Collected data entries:
^^^^

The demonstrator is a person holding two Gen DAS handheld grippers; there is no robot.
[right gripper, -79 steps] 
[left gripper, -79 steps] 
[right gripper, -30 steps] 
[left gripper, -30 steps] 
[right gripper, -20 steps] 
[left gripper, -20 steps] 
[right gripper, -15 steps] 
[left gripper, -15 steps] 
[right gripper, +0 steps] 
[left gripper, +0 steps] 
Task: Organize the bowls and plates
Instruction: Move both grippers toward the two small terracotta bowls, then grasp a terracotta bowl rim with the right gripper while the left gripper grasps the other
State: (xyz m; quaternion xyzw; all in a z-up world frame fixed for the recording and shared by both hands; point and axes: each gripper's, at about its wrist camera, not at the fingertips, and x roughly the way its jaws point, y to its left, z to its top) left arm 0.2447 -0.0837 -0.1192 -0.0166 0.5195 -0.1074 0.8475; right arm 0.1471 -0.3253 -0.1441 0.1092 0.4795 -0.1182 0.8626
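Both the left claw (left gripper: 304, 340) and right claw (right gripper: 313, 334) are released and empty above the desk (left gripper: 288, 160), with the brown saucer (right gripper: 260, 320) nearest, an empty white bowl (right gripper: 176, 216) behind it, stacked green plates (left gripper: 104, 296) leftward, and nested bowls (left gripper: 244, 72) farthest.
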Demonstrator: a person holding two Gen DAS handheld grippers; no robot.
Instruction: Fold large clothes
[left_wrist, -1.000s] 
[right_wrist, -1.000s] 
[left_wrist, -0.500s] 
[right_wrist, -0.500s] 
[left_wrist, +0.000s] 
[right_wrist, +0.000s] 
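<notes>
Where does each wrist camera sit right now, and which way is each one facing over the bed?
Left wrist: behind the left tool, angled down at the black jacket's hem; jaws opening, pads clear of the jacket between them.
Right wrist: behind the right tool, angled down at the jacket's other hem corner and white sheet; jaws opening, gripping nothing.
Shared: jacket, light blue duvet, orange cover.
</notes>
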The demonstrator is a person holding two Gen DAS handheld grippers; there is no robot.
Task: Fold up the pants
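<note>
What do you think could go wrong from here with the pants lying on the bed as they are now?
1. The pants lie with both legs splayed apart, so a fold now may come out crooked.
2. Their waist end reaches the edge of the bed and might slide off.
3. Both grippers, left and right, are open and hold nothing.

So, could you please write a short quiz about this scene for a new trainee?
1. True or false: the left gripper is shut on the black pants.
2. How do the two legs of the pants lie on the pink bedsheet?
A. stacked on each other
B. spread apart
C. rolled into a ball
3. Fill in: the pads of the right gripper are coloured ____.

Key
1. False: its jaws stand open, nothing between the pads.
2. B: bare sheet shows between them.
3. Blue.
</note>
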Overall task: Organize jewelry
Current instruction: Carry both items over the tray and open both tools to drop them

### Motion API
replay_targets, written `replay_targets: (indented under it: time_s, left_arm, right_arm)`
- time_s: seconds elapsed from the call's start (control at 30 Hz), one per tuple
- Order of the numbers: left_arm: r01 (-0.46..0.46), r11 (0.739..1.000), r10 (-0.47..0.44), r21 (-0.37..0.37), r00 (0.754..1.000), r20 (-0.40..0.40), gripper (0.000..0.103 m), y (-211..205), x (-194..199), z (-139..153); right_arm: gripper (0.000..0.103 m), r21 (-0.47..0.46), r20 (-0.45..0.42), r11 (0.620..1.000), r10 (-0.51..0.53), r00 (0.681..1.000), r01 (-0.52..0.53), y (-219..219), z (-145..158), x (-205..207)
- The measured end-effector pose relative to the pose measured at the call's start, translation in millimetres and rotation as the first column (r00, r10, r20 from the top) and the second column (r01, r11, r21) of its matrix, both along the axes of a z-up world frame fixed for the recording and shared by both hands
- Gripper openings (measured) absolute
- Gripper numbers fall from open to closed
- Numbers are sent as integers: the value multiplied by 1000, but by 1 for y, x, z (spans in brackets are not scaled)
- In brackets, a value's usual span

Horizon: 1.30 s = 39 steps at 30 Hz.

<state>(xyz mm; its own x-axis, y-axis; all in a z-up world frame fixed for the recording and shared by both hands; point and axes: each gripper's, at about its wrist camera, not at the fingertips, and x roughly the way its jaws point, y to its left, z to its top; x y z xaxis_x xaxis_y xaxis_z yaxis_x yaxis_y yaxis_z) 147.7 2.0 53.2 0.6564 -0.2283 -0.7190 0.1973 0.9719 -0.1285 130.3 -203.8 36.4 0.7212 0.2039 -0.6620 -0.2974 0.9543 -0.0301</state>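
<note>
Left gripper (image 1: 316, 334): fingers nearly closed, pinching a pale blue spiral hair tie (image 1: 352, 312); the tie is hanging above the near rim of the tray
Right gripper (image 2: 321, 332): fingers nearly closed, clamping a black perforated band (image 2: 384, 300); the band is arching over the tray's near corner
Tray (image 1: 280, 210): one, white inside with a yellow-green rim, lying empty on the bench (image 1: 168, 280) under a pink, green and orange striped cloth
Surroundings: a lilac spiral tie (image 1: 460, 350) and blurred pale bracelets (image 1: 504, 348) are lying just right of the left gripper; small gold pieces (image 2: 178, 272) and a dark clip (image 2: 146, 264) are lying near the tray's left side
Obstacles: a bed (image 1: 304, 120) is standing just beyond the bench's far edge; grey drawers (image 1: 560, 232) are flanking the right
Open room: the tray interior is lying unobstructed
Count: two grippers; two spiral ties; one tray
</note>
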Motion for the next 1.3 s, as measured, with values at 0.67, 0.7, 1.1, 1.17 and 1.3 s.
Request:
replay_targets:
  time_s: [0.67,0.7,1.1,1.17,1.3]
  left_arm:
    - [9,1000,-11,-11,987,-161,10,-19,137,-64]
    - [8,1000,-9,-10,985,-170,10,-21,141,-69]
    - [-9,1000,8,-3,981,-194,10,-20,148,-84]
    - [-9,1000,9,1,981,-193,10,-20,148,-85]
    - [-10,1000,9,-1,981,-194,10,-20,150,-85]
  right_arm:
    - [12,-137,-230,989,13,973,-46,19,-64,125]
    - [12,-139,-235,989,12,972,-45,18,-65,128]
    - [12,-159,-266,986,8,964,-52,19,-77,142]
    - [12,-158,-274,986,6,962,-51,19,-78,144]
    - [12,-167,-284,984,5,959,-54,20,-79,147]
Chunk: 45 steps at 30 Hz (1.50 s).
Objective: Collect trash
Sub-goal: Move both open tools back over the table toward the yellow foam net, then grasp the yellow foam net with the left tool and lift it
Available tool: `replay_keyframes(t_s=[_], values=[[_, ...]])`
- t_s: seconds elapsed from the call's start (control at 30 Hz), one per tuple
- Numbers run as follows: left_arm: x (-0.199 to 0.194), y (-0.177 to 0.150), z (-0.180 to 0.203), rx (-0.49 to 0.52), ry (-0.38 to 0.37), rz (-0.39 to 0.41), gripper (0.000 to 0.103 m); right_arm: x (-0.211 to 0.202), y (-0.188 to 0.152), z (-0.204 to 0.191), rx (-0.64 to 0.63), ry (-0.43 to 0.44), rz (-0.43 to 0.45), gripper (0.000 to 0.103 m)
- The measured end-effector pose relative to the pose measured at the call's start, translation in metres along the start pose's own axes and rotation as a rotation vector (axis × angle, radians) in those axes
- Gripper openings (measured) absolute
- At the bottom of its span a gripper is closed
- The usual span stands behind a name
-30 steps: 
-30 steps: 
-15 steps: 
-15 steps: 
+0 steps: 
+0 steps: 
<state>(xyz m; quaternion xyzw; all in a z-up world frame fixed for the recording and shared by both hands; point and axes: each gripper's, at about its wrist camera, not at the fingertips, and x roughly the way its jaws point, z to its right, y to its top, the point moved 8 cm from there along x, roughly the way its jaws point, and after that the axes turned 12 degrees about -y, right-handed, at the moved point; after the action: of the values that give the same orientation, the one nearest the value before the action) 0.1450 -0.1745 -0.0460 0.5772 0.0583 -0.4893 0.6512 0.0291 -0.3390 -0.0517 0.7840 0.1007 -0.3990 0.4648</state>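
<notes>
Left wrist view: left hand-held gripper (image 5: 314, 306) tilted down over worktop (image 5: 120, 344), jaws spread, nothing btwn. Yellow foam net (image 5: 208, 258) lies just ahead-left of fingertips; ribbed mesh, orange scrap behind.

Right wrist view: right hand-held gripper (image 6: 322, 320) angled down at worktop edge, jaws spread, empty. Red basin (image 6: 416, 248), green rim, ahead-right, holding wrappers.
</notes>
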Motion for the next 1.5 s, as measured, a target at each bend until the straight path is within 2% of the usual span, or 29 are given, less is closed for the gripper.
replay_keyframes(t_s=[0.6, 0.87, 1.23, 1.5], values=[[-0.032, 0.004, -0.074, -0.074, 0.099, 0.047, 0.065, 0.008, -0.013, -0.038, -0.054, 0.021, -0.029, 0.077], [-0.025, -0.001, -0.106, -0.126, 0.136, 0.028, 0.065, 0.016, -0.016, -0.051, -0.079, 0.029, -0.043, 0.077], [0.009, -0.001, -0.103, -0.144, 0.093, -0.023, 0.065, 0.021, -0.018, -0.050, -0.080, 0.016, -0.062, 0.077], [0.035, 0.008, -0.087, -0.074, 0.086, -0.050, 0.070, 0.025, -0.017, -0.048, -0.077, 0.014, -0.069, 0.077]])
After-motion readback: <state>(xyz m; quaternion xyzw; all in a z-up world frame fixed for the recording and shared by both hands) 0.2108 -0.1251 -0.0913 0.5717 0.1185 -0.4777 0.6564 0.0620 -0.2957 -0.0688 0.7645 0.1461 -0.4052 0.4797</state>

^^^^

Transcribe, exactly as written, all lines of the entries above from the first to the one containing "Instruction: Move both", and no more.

SOLUTION FOR THIS TASK:
The demonstrator is a person holding two Gen DAS handheld grippers; there is no robot.
[right gripper, -79 steps] 
[left gripper, -79 steps] 
[right gripper, -30 steps] 
[left gripper, -30 steps] 
[right gripper, -20 steps] 
[left gripper, -20 steps] 
[right gripper, -15 steps] 
[left gripper, -15 steps] 
[right gripper, +0 steps] 
[left gripper, +0 steps] 
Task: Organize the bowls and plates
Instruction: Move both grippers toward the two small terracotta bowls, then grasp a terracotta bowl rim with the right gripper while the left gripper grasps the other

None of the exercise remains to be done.